Your goal
Leaving every picture out, please return exactly the lines from the top of the material below through the line with "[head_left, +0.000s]", both included.
________________
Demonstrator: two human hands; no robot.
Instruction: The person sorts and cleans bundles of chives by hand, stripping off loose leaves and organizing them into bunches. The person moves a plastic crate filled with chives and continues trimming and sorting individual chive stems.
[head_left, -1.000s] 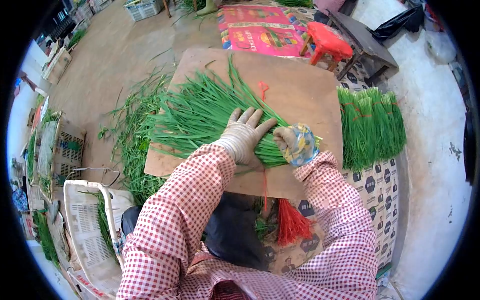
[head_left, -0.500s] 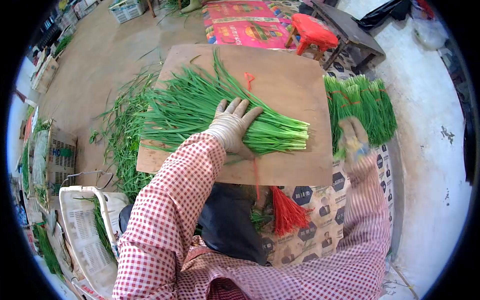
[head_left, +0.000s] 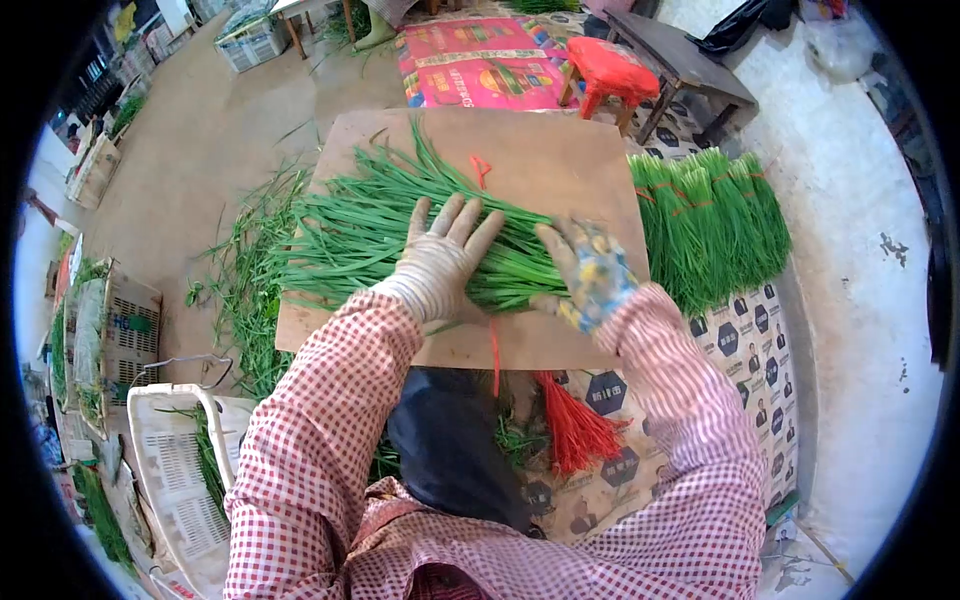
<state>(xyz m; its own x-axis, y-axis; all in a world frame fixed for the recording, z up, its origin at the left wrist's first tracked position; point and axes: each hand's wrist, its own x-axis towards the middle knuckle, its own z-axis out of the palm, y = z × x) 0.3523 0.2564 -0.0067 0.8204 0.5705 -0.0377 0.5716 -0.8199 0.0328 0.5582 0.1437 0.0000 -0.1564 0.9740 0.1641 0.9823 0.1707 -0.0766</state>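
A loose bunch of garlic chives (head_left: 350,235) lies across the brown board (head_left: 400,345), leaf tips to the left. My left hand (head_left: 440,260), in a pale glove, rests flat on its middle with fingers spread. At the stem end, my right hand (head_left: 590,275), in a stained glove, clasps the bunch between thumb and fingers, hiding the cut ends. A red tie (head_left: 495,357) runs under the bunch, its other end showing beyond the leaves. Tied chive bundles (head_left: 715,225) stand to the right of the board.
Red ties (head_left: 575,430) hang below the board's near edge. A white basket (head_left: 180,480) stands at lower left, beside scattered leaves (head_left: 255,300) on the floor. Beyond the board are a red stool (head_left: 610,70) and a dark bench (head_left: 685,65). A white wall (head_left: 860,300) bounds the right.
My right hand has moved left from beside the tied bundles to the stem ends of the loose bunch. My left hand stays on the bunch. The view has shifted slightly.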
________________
Finished exercise
Demonstrator: two human hands; no robot.
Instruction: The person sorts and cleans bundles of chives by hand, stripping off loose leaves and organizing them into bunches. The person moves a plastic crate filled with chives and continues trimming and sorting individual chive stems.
[head_left, -1.000s] 
[head_left, -0.500s] 
[head_left, +0.000s] 

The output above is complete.